→ **Required work**:
Among the records below, find the line that has "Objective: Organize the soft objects"; from there, give the lines again exactly, and stop after the line that has "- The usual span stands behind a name".

----

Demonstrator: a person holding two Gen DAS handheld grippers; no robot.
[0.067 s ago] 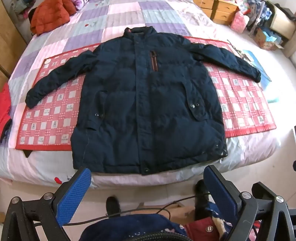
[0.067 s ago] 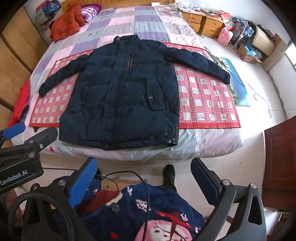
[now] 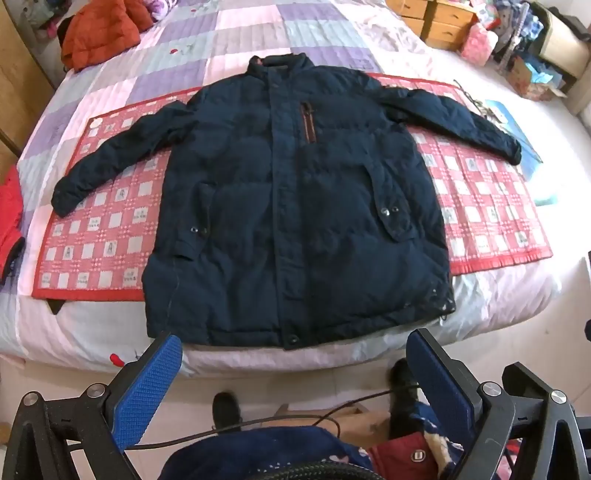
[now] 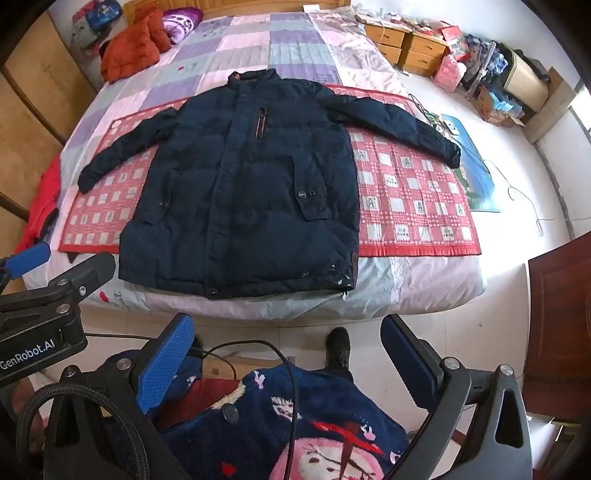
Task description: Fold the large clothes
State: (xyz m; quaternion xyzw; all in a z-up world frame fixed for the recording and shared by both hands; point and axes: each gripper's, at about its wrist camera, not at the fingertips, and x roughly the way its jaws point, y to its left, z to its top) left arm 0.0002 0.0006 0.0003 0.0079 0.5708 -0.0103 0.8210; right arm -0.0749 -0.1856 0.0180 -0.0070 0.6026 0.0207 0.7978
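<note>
A large dark navy padded jacket (image 3: 295, 206) lies flat and face up on a red checked mat (image 3: 99, 236) on the bed, collar far, hem at the near edge, both sleeves spread out. It also shows in the right wrist view (image 4: 240, 192). My left gripper (image 3: 291, 350) is open and empty, held back over the floor just short of the hem. My right gripper (image 4: 288, 336) is open and empty, also over the floor before the bed's near edge. The left gripper's body shows at the left of the right wrist view (image 4: 48, 291).
The bed has a patchwork quilt (image 3: 258, 33). An orange jacket (image 3: 99, 33) lies at its far left, a red garment (image 3: 9, 221) at the left edge. Wooden drawers (image 4: 406, 44) and clutter stand at the far right. A brown door (image 4: 561, 325) is at right.
</note>
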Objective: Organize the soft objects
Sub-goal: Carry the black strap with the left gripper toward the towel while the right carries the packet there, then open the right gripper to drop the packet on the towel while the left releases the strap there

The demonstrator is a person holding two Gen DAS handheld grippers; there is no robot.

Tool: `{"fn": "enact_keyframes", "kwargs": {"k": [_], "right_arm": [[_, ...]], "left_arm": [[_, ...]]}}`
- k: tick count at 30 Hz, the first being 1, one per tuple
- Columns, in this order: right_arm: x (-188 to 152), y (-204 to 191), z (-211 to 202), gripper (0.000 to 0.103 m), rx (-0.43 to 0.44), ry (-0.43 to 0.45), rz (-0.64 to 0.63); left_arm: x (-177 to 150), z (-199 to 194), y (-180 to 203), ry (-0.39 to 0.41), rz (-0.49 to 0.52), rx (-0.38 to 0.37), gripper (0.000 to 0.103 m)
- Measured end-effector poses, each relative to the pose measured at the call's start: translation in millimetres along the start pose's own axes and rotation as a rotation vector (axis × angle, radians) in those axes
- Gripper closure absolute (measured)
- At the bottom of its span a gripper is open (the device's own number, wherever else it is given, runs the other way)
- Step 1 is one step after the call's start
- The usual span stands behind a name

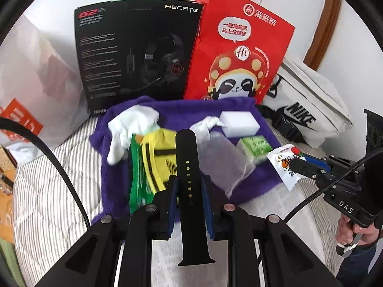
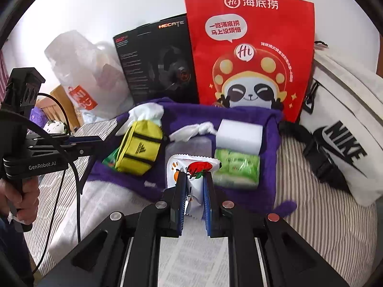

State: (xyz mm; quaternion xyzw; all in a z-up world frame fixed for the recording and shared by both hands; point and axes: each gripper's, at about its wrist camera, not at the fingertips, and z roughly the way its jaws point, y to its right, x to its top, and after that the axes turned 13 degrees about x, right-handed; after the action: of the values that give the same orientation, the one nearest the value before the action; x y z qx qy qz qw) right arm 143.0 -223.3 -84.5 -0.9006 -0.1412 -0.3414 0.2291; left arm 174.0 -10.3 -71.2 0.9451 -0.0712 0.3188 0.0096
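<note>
A purple towel (image 1: 251, 181) lies on the striped bed with small items on it. My left gripper (image 1: 189, 184) is shut on a black watch strap (image 1: 188, 153) that stands up between its pads. My right gripper (image 2: 195, 179) is shut on a white snack packet with a strawberry print (image 2: 191, 167); the same packet (image 1: 284, 165) shows at the right of the left wrist view. On the towel (image 2: 239, 196) sit a yellow pouch (image 2: 140, 148), a green tissue pack (image 2: 237, 167), a white sponge block (image 2: 239, 135), white gloves (image 1: 129, 124) and a grey translucent pouch (image 1: 222, 160).
Against the wall behind the towel stand a black headset box (image 1: 134, 50) and a red paper bag (image 1: 239, 47). A white Nike bag (image 2: 344, 134) lies to the right, a translucent plastic bag (image 2: 81, 71) to the left. A green packet (image 1: 138, 179) sits by the yellow pouch.
</note>
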Motion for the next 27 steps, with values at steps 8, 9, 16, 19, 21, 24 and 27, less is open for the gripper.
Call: {"fn": "enact_keyframes", "kwargs": {"k": [8,9,16,19,21,24,27], "right_arm": [[29,20,27,0.089,-0.002,-0.003,0.007],[31,22,31,0.089,-0.001,-0.005,0.005],[24,31,58,0.089,0.024,-0.063,-0.013],[17,37,72,0.089,0.043,-0.093,0.007],[13,40,78,0.089,0.072,-0.112,0.018],[9,40,86,0.089,0.075,-0.122,0.007],[5,41,90,0.088,0.088,-0.124,0.010]], "left_arm": [[34,27,-2,0.015,-0.020,-0.031,0.084],[37,30,-2,0.016,-0.023,-0.033,0.084],[55,54,-1,0.014,-0.049,-0.070,0.083],[57,64,2,0.004,-0.046,-0.073,0.083],[57,72,5,-0.003,-0.043,-0.079,0.083],[56,83,9,-0.018,-0.035,-0.087,0.083],[55,89,14,-0.031,-0.008,-0.075,0.083]]}}
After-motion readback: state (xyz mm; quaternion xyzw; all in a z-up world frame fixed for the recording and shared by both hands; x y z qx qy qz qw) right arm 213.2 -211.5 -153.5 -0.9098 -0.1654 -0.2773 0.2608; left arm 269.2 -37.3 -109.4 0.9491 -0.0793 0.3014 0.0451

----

→ **Answer to the problem**:
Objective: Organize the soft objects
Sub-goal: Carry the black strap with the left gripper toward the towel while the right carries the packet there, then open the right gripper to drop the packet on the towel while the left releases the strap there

The demonstrator is a person holding two Gen DAS handheld grippers; there is no robot.

Tool: `{"fn": "enact_keyframes", "kwargs": {"k": [_], "right_arm": [[_, ...]], "left_arm": [[_, ...]]}}`
- k: tick count at 30 Hz, the first being 1, one per tuple
- Columns, in this order: right_arm: x (-188 to 152), y (-204 to 191), z (-211 to 202), gripper (0.000 to 0.103 m), rx (-0.43 to 0.44), ry (-0.43 to 0.45), rz (-0.64 to 0.63); left_arm: x (-177 to 150), z (-199 to 194), y (-180 to 203), ry (-0.39 to 0.41), rz (-0.49 to 0.52), rx (-0.38 to 0.37), gripper (0.000 to 0.103 m)
- Measured end-effector poses, each relative to the pose measured at the call's start: translation in millimetres along the start pose's own axes and rotation as a rotation vector (axis × angle, radians) in those axes
- Gripper closure absolute (measured)
- At the bottom of its span a gripper is open (the device's own number, wherever else it is given, runs the other way)
- Step 1 is one step after the call's start
- The usual span stands behind a name

This exercise is now complete.